The research teams work closely with farmers in Mecklenburg-Vorpommern, whose ideas and feedback provide valuable input for further developments. Fraunhofer is part of a very strong infrastructure in the field of agricultural research. This includes the Faculty of Agricultural Sciences at the University of Rostock, the University of Greifswald (heavily involved in peatlands and peatland protection), the Research Institute for Farm Animal Biology in Dummerstorf, the experimental farms in Tellow and Dummerstorf, the Julius Kühn Institute for Cultivated Plants, the universities of Neubrandenburg and Stralsund, and the state-run experimental stations. Fraunhofer has strong links with all of the above players and endeavors to translate the scientific findings in combination with requests and feedback from practice into useful solutions.

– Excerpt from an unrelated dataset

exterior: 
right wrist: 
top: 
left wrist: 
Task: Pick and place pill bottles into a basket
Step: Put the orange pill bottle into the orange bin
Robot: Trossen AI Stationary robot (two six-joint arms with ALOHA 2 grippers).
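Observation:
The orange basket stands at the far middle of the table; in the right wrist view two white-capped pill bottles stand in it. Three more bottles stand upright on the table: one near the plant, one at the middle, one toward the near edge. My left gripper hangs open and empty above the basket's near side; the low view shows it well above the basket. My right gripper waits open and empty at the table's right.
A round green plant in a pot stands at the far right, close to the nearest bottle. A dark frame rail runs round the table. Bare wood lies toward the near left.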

The two Rostock institutes – Fraunhofer IGP and Fraunhofer IGD – are constituent parts of the overarching Fraunhofer Initiative for Biogenic Value Creation and Smart Farming. In association with three Fraunhofer institutes in Bavaria, the research teams are working on application-oriented research in all areas of food and agriculture, including plant cultivation, animal husbandry and the use of moorland. The interdisciplinary teams contribute comprehensive expertise from the fields of robotics and automation, sensors, analytics and actuators, AI and Big Data, as well as design, production and process engineering. The aim of the initiative is to develop new technologies for the sustainable production and processing of agricultural products – from seed to the supermarket shelf. With the development of highly individualized, automated and sustainable technologies, the initiative is contributing to the long-term security and viability of regional agriculture and food production. The initiative is being jointly funded by the German Federal Ministry of Education and Research to the tune of 40 million euros, with 20 million euros each coming from the science ministries of the German states of Mecklenburg-Vorpommern and Bavaria.